We have a goal of supporting migration with mdev devices, Intel has
already shown this is possible.  Tying the XML representation of an
mdev device to a parent device is directly contradictory to that goal.
libvirt needs a token which is unique across vendor to be able to
instantiate an mdev device.  <parent, type_id> is unacceptable.
 
>  Presumably if
> > we had a PCI device hosting this, we would be rooted at that parent
> > device, ex. /sys/devices/pci0000:00/0000:00:01.0/0000:01:00.0.  Maybe
> > the type_id should automatically be prefixed by the vendor module name,
> > ex. mtty-1, i915-foo, nvidia-bar.  There's something missing for
> > deterministically creating a "XYZ" device and knowing exactly what that
> > means and finding a parent device that supports it.
> >   
> 
> We can prefix type_id with module name, i.e using dev->driver->name, but
> <parent, type_id> pair is unique so I don't see much benefit in doing
> that.
> 
> 
> > Let's get to mdev creating...
> > 
> > # uuidgen > mdev_supported_types/mtty2/create
> > # tree /sys/devices/mtty
> > /sys/devices/mtty
> > |-- e68189be-700e-41f7-93a3-b5351e79c470
> > |   |-- driver -> ../../../bus/mdev/drivers/vfio_mdev
> > |   |-- iommu_group -> ../../../kernel/iommu_groups/63
> > |   |-- mtty2 -> ../mdev_supported_types/mtty2
> > |   |-- power
> > |   |   |-- async
> > |   |   |-- autosuspend_delay_ms
> > |   |   |-- control
> > |   |   |-- runtime_active_kids
> > |   |   |-- runtime_active_time
> > |   |   |-- runtime_enabled
> > |   |   |-- runtime_status
> > |   |   |-- runtime_suspended_time
> > |   |   `-- runtime_usage
> > |   |-- remove
> > |   |-- subsystem -> ../../../bus/mdev
> > |   |-- uevent
> > |   `-- vendor
> > |       `-- sample_mdev_dev ("This is MDEV 
> > e68189be-700e-41f7-93a3-b5351e79c470")

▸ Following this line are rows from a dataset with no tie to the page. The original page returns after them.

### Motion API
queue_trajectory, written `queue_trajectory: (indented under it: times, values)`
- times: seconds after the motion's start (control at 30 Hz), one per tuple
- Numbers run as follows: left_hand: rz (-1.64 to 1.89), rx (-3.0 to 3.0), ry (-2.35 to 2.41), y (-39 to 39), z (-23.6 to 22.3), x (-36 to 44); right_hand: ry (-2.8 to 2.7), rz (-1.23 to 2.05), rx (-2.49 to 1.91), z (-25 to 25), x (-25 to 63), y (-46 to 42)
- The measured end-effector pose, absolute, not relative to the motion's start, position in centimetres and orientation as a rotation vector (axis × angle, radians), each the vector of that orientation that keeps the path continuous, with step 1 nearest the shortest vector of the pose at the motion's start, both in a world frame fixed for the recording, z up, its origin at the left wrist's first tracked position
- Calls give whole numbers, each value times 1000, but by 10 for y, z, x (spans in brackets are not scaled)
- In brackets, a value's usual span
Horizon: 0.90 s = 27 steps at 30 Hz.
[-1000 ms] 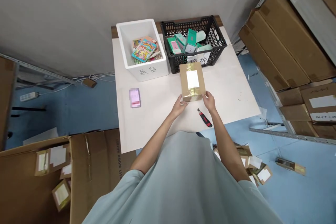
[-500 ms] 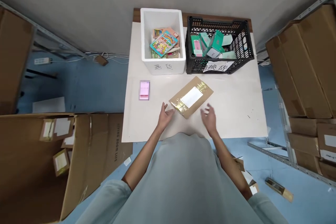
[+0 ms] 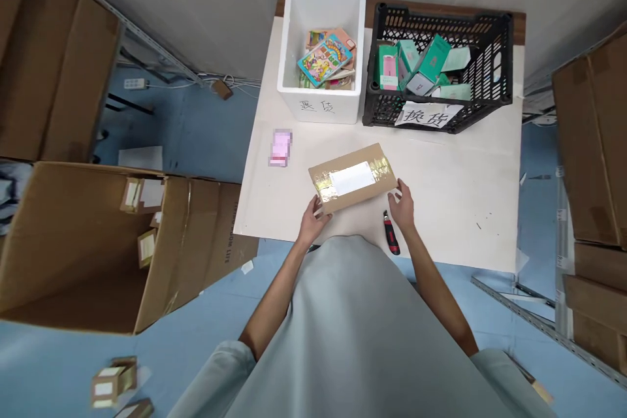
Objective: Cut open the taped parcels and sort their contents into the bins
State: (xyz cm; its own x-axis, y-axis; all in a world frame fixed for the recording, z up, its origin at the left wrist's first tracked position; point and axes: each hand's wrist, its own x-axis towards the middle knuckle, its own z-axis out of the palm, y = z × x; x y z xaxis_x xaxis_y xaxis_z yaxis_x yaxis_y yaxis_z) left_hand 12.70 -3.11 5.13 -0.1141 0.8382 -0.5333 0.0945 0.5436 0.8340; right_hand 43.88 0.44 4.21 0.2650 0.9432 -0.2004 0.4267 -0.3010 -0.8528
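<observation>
A flat cardboard parcel (image 3: 337, 163) with a white label and shiny clear tape at both ends is between my hands, its near side showing. My left hand (image 3: 312, 221) grips the near left corner, thumb below and fingers at the end. The right-hand corner is pinched by my right hand (image 3: 402, 208). Just left of my right wrist lies a red and black utility knife (image 3: 390, 235) on the white tabletop. Whether the parcel is lifted off the table I cannot tell.
Behind stand a white foam box (image 3: 318, 104) holding booklets and a black plastic crate (image 3: 369, 98) with green boxes. A pixelated pink item (image 3: 281, 147) lies at left on the table (image 3: 465, 209). A large open carton (image 3: 73, 228) with parcels stands at the left; stacked cartons (image 3: 588, 157) are at right.
Both hands have closed on the parcel, which has turned to lie more nearly level across my view. The utility knife now shows near the table's front edge. The camera view has shifted.
</observation>
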Motion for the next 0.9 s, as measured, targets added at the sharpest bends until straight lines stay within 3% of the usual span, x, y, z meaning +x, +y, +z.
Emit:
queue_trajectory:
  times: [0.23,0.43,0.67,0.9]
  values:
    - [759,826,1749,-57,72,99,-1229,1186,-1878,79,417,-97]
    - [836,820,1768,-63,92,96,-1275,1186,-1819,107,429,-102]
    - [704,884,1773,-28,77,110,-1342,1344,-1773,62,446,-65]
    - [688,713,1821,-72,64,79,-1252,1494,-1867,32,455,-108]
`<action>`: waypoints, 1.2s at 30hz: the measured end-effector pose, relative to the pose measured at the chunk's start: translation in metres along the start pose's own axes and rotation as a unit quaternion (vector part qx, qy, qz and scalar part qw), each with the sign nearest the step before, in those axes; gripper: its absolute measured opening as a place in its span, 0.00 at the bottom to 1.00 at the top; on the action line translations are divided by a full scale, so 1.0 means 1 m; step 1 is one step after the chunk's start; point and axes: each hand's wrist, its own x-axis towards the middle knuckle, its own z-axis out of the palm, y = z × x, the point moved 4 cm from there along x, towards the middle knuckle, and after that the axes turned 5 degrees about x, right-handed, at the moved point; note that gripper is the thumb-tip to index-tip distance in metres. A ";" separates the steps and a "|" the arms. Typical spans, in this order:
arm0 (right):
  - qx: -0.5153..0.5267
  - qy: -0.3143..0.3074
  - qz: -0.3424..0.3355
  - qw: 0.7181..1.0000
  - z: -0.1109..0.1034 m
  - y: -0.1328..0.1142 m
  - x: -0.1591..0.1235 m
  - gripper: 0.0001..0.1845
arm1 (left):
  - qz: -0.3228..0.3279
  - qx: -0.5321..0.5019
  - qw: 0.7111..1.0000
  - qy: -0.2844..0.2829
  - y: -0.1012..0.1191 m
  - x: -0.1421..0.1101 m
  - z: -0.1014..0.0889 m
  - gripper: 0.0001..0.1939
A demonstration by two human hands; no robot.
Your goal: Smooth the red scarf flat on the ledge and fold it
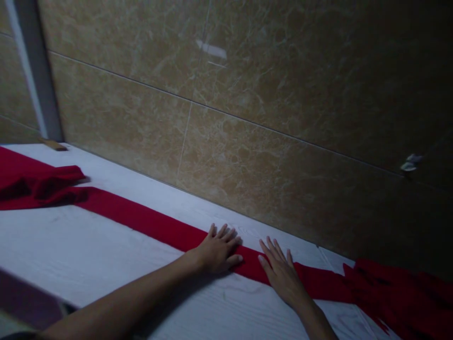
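Note:
A long red strip of cloth [141,218] lies stretched across a white wood-grain table [88,255]. My left hand [217,250] rests flat on the strip near its middle, fingers spread and open. Just to its right, my right hand [281,271] also lies flat on the strip with fingers stretched out. Neither hand grips anything. The strip bunches into a crumpled heap at the left end [38,184] and into another red heap at the right [399,293].
A glossy brown marble-tiled wall [247,118] runs along the far edge of the table. A grey vertical frame [35,71] stands at the far left. A small white clip-like object [409,163] sits on the wall at right.

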 end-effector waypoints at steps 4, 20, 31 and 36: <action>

> > |-- mdev_supported_types
> > |   |-- mtty1
> > |   |   |-- available_instances (22)
> > |   |   |-- create
> > |   |   |-- devices
> > |   |   `-- name
> > |   `-- mtty2
> > |       |-- available_instances (11)
> > |       |-- create
> > |       |-- devices
> > |       |   `-- e68189be-700e-41f7-93a3-b5351e79c470 -> 
> > ../../../e68189be-700e-41f7-93a3-b5351e79c470
> > |       `-- name
> > 
> > The mdev device was created directly under the parent, which seems like
> > it's going to get messy to me (ie. imagine dropping a bunch of uuids
> > into a PCI parent device's sysfs directory, how does a user know what
> > they are?).
> >   
> 
> That is the way devices are placed in sysfs. For example below devices:
> 
> 80:01.0 PCI bridge: Intel Corporation Xeon E5/Core i7 IIO PCI Express
> Root Port 1a (rev 07)
> 80:02.0 PCI bridge: Intel Corporation Xeon E5/Core i7 IIO PCI Express
> Root Port 2a (rev 07)
> 80:03.0 PCI bridge: Intel Corporation Xeon E5/Core i7 IIO PCI Express
> Root Port 3a in PCI Express Mode (rev 07)
> 80:04.0 System peripheral: Intel Corporation Xeon E5/Core i7 DMA Channel
> 0 (rev 07)
> 80:04.1 System peripheral: Intel Corporation Xeon E5/Core i7 DMA Channel
> 1 (rev 07)
> 80:04.2 System peripheral: Intel Corporation Xeon E5/Core i7 DMA Channel
> 2 (rev 07)
> 80:04.3 System peripheral: Intel Corporation Xeon E5/Core i7 DMA Channel
> 3 (rev 07)
> 80:04.4 System peripheral: Intel Corporation Xeon E5/Core i7 DMA Channel
> 4 (rev 07)
> 80:04.5 System peripheral: Intel Corporation Xeon E5/Core i7 DMA Channel
> 5 (rev 07)
> 80:04.6 System peripheral: Intel Corporation Xeon E5/Core i7 DMA Channel
> 6 (rev 07)
> 80:04.7 System peripheral: Intel Corporation Xeon E5/Core i7 DMA Channel
> 7 (rev 07)
> 80:05.0 System peripheral: Intel Corporation Xeon E5/Core i7 Address
> Map, VTd_Misc, System Management (rev 07)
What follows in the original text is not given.